◆ WHAT THE TASK REQUIRES: The response should be an exact copy of every record.

◆ GIVEN ENTRIES:
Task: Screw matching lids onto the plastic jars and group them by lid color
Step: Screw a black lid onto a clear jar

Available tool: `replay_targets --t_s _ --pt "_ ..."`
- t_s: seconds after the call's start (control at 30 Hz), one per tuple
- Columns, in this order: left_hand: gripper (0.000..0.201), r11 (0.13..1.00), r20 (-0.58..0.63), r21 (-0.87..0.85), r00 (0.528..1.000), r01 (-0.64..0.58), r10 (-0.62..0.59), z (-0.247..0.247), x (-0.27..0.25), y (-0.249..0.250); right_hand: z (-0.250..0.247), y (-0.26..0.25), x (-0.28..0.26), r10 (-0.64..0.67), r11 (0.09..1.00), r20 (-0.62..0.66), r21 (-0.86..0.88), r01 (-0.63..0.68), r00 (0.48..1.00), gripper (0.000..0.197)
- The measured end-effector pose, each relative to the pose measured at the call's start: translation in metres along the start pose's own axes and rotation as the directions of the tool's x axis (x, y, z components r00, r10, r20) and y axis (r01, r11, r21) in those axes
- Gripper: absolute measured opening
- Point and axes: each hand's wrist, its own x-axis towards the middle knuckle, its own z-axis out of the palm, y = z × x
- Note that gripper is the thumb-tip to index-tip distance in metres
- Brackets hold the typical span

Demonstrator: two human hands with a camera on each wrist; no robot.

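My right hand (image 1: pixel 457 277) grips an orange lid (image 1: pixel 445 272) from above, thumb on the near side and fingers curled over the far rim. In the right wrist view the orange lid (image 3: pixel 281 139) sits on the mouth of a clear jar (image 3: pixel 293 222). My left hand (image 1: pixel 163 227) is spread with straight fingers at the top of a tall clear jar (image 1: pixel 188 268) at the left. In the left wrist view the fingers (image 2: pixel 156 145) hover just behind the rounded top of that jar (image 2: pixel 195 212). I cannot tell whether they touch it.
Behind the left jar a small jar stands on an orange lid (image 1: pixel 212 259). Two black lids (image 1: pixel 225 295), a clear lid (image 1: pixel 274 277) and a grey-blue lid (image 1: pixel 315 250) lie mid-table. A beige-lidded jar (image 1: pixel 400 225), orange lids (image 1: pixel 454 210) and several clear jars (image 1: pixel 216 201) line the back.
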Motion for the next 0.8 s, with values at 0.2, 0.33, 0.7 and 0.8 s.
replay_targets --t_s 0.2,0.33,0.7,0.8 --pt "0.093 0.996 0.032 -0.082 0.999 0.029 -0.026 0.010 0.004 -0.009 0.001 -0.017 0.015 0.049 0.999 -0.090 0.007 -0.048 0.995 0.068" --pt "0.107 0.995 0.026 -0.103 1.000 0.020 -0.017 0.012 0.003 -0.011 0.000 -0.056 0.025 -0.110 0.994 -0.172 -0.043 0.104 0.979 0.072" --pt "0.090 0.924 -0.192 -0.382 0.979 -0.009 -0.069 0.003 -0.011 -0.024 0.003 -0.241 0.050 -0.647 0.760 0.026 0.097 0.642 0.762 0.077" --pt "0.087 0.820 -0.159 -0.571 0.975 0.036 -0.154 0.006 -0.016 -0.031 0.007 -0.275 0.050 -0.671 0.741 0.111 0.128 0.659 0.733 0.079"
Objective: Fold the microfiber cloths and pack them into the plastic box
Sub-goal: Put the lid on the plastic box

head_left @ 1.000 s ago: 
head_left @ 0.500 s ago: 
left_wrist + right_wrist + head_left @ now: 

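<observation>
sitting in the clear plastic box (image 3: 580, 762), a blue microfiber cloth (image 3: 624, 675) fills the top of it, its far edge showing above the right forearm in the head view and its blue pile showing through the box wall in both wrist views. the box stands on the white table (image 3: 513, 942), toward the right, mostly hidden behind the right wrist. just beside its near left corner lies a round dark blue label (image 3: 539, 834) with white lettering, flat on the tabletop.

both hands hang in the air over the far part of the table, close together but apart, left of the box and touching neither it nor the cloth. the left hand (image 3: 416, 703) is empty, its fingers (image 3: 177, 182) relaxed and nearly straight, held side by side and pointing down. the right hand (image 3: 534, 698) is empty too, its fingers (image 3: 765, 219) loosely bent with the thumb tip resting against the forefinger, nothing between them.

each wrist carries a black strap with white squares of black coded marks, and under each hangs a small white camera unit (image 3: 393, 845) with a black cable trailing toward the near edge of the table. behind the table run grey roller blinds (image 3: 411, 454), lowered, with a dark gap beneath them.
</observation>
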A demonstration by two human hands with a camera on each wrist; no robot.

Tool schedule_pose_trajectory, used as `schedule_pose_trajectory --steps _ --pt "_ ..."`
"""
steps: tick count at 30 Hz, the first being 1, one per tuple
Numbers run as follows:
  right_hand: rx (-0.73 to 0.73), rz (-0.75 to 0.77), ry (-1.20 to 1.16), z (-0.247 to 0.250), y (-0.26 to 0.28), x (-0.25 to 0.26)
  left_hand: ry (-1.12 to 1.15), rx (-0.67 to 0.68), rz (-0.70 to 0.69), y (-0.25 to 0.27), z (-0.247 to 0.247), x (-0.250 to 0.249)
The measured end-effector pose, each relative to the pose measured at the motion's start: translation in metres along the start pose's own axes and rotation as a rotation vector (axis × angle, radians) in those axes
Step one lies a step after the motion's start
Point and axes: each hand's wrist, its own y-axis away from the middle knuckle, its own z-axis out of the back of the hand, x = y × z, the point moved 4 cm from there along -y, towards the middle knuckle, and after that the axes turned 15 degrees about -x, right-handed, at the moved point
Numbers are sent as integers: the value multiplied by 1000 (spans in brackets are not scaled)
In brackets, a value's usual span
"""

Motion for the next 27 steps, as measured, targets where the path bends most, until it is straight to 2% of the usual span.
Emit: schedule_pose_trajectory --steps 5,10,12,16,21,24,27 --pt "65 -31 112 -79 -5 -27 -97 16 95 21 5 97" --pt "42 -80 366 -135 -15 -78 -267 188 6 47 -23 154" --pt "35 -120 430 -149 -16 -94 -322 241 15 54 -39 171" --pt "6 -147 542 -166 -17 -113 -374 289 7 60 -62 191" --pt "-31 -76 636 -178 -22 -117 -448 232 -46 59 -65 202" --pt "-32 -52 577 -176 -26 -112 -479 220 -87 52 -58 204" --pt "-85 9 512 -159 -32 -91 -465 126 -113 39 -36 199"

◆ FINISHED EXERCISE:
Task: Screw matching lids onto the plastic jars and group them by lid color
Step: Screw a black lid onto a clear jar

Available tool: `replay_targets --t_s _ --pt "_ ..."`
- t_s: seconds after the call's start (control at 30 Hz), one per tuple
- Columns, in this order: left_hand: gripper (0.000..0.201), r11 (0.13..1.00), r20 (-0.58..0.63), r21 (-0.87..0.85), r00 (0.528..1.000), r01 (-0.64..0.58), r10 (-0.62..0.59), z (-0.247..0.247), x (-0.27..0.25), y (-0.249..0.250); right_hand: z (-0.250..0.247), y (-0.26..0.25), x (-0.28..0.26), r10 (-0.64..0.67), r11 (0.09..1.00), r20 (-0.62..0.66), r21 (-0.86..0.88), r01 (-0.63..0.68), r00 (0.48..1.00), gripper (0.000..0.197)
- The measured end-effector pose, each relative to the pose measured at the call's start: translation in metres along the start pose's own axes and rotation as the directions of the tool's x axis (x, y, z components r00, r10, r20) and y axis (r01, r11, r21) in those axes
- Gripper: absolute measured opening
- Point and axes: each hand's wrist, its own x-axis towards the middle knuckle, its own z-axis out of the palm, y = z × x
- Note that gripper is the thumb-tip to index-tip distance in metres
- Brackets hold the typical span

Demonstrator: two human hands with a camera on each wrist; no robot.

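My right hand (image 1: pixel 457 277) grips an orange lid (image 1: pixel 445 272) from above, thumb on the near side and fingers curled over the far rim. In the right wrist view the orange lid (image 3: pixel 281 139) sits on the mouth of a clear jar (image 3: pixel 293 222). My left hand (image 1: pixel 163 227) is spread with straight fingers at the top of a tall clear jar (image 1: pixel 188 268) at the left. In the left wrist view the fingers (image 2: pixel 156 145) hover just behind the rounded top of that jar (image 2: pixel 195 212). I cannot tell whether they touch it.
Behind the left jar a small jar stands on an orange lid (image 1: pixel 212 259). Two black lids (image 1: pixel 225 295), a clear lid (image 1: pixel 274 277) and a grey-blue lid (image 1: pixel 315 250) lie mid-table. A beige-lidded jar (image 1: pixel 400 225), orange lids (image 1: pixel 454 210) and several clear jars (image 1: pixel 216 201) line the back.
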Motion for the next 0.8 s, with values at 0.2, 0.33, 0.7 and 0.8 s.
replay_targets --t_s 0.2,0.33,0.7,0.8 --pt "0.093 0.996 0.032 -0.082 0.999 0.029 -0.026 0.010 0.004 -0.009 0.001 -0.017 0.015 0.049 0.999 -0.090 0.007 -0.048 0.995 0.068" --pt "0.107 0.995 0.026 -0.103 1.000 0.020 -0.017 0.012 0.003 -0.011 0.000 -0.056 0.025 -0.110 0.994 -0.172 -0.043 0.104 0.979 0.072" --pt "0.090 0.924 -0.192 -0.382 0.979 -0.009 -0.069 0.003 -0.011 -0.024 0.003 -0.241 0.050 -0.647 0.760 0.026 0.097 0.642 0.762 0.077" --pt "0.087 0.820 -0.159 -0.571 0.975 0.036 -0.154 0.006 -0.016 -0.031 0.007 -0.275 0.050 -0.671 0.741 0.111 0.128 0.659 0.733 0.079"
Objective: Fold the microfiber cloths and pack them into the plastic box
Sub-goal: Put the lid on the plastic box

head_left @ 1.000 s ago: 
head_left @ 0.500 s ago: 
left_wrist + right_wrist + head_left @ now: 

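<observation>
sitting in the clear plastic box (image 3: 580, 762), a blue microfiber cloth (image 3: 624, 675) fills the top of it, its far edge showing above the right forearm in the head view and its blue pile showing through the box wall in both wrist views. the box stands on the white table (image 3: 513, 942), toward the right, mostly hidden behind the right wrist. just beside its near left corner lies a round dark blue label (image 3: 539, 834) with white lettering, flat on the tabletop.

both hands hang in the air over the far part of the table, close together but apart, left of the box and touching neither it nor the cloth. the left hand (image 3: 416, 703) is empty, its fingers (image 3: 177, 182) relaxed and nearly straight, held side by side and pointing down. the right hand (image 3: 534, 698) is empty too, its fingers (image 3: 765, 219) loosely bent with the thumb tip resting against the forefinger, nothing between them.

each wrist carries a black strap with white squares of black coded marks, and under each hangs a small white camera unit (image 3: 393, 845) with a black cable trailing toward the near edge of the table. behind the table run grey roller blinds (image 3: 411, 454), lowered, with a dark gap beneath them.
</observation>
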A demonstration by two human hands with a camera on each wrist; no robot.

Tool schedule_pose_trajectory, used as `schedule_pose_trajectory --steps _ --pt "_ ..."`
"""
steps: tick count at 30 Hz, the first being 1, one per tuple
Numbers run as follows:
  right_hand: rx (-0.73 to 0.73), rz (-0.75 to 0.77), ry (-1.20 to 1.16), z (-0.247 to 0.250), y (-0.26 to 0.28), x (-0.25 to 0.26)
  left_hand: ry (-1.12 to 1.15), rx (-0.67 to 0.68), rz (-0.70 to 0.69), y (-0.25 to 0.27), z (-0.247 to 0.247), x (-0.250 to 0.249)
The measured end-effector pose, each relative to the pose measured at the motion's start: translation in metres along the start pose's own axes and rotation as a rotation vector (axis × angle, radians) in those axes
Step one lies a step after the motion's start
Point and axes: each hand's wrist, its own y-axis away from the middle knuckle, its own z-axis out of the back of the hand, x = y × z, the point moved 4 cm from there along -y, towards the middle knuckle, and after that the axes turned 15 degrees about -x, right-handed, at the moved point
Numbers are sent as integers: the value multiplied by 1000 (spans in brackets are not scaled)
In brackets, a value's usual span
"""

Motion for the next 27 steps, as measured, targets where the path bends most, until it is straight to 2% of the usual span.
Emit: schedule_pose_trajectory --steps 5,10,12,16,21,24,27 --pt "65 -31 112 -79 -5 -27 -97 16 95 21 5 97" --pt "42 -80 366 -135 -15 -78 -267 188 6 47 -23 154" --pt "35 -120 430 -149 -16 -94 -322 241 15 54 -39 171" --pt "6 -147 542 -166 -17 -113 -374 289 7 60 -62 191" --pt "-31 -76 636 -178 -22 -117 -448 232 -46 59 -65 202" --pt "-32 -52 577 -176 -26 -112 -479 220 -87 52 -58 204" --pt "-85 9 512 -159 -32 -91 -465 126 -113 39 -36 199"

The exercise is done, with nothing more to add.